Limiting the use of oral glucose tolerance tests to screen for hyperglycemia in pregnancy during pandemics

Abstract

We aimed to evaluate each proposal of Australian–New Zealand Societies to limit the number of oral glucose tolerance tests (OGTTs) to diagnose hyperglycemia in pregnancy (HIP) during the coronavirus disease 2019 (COVID-19) pandemic. At our university hospital (2012–2016), we retrospectively applied in 4245 women who had OGTT between 22 and 30 weeks of gestation (reference standard: WHO criteria) the proposals in which OGTT is performed only in high-risk women; in all (Option 1) or high-risk (Option 1-Sel) women with fasting plasma glucose (FPG) 4.7–5.0 mmol/L; in all (Option 2) or high-risk (Option 2-Sel) women without history of HIP and with FPG 4.7–5.0 mmol/L. We also tested FPG measurement alone in all high-risk women. Measuring FPG alone had a sensitivity of 49% (95% confidence interval 45–54) applying universal screening.

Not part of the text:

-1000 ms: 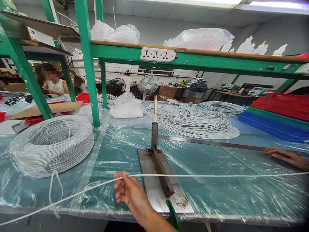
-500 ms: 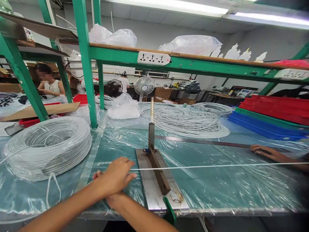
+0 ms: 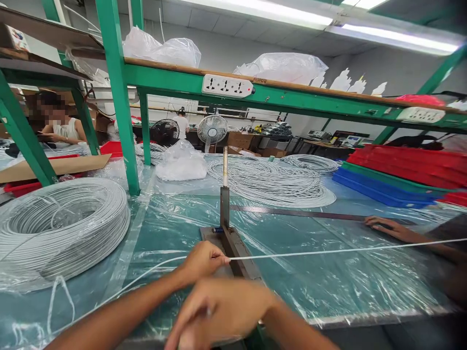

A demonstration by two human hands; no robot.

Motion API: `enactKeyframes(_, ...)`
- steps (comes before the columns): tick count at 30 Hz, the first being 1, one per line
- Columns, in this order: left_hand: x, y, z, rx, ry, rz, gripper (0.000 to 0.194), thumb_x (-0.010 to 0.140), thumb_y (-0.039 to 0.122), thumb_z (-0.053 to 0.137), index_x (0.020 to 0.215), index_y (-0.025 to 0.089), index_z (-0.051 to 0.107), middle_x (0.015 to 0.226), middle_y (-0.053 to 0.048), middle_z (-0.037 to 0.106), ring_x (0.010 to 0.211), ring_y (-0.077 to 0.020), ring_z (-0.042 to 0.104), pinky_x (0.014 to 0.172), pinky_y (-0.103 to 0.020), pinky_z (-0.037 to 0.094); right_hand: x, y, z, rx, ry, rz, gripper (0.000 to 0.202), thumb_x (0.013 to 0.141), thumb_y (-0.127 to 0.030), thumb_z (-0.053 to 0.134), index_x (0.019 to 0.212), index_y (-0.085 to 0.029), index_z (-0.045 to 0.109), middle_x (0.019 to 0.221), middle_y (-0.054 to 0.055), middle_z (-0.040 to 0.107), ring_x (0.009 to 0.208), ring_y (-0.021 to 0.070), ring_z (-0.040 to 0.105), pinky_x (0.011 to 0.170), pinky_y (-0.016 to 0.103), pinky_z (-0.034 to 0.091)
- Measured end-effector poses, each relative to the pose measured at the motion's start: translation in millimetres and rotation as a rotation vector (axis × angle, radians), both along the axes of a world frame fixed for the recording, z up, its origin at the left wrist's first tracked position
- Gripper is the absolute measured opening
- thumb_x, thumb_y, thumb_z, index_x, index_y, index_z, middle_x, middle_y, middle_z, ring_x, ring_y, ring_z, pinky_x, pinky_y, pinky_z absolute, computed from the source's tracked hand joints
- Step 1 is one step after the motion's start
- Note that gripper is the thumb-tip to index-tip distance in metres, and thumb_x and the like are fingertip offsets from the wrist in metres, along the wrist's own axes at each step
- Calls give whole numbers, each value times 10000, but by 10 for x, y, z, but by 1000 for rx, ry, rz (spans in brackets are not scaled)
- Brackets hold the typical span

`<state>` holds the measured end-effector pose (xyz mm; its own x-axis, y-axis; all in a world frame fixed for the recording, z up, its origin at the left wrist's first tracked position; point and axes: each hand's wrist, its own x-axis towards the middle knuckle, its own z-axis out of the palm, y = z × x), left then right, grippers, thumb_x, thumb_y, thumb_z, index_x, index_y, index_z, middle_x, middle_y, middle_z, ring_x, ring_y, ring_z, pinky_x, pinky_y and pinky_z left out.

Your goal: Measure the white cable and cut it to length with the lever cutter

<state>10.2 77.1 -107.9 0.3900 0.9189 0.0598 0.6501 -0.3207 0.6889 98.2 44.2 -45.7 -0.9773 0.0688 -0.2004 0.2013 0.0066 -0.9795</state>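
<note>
My left hand point(image 3: 207, 257) pinches a white cable point(image 3: 310, 253) between thumb and fingers, close beside the metal bar of a lever cutter point(image 3: 235, 243). From there the cable runs taut to the right over the bench; its other part slants down to the left past my forearm. My right hand point(image 3: 229, 311) is nearer to me, in front of the cutter's base, and smeared by motion. Its fingers point down and left, and whether they hold anything is unclear. The cutter's upright handle point(image 3: 225, 167) stands raised behind my left hand.
A large coil of white cable point(image 3: 65, 228) lies at left, more loose coils point(image 3: 273, 182) at the back. Another person's hand point(image 3: 386, 226) rests by a long metal ruler point(image 3: 299, 213). Red and blue trays point(image 3: 383, 184) are stacked at right. A green shelf post point(image 3: 118, 107) stands at left.
My left hand has moved right to the cutter's bar, with the cable in its pinch. My right hand has come out from beneath it, toward me and to the right. The view has shifted slightly.
</note>
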Motion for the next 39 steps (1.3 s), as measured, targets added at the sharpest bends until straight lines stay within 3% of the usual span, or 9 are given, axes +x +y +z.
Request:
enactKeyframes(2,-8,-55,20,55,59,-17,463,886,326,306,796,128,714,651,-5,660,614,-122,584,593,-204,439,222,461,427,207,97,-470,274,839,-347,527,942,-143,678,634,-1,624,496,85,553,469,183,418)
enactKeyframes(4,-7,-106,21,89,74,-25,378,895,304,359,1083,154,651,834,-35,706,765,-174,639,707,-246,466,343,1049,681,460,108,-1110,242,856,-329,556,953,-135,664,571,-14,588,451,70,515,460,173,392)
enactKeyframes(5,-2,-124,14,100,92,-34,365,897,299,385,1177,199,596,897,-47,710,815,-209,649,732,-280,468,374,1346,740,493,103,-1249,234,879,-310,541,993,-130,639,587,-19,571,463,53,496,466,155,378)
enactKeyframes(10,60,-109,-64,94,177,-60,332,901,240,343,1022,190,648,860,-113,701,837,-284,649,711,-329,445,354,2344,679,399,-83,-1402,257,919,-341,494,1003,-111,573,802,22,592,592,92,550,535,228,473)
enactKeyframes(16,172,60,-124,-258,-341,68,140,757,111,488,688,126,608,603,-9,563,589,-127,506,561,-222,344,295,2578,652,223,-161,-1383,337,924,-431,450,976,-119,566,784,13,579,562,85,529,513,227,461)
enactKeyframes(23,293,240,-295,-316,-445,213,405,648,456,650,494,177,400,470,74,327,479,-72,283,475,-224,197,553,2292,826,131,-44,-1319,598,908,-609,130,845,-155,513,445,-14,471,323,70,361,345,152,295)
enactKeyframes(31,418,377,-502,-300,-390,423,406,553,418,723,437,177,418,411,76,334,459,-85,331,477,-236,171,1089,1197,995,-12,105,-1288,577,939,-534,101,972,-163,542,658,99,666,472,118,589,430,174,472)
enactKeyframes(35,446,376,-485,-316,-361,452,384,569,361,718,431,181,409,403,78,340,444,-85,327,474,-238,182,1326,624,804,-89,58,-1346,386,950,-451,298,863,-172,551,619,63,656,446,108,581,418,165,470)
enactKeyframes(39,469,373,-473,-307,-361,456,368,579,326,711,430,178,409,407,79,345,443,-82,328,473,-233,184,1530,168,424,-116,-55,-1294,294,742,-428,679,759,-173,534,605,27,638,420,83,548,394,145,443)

Option 2 appeared to have the best balance considering the needed OGTT (17.3%), sensitivity (72% (67–76)) and rates of a composite outcome (true negative cases: 10.6%, false positive cases: 24.4%; true positive cases: 19.5%; false negative cases: 10.2%). Consideration of a history of HIP and measuring first FPG can avoid more than 80% of OGTTs and identify women with the highest risk of adverse HIP-related events.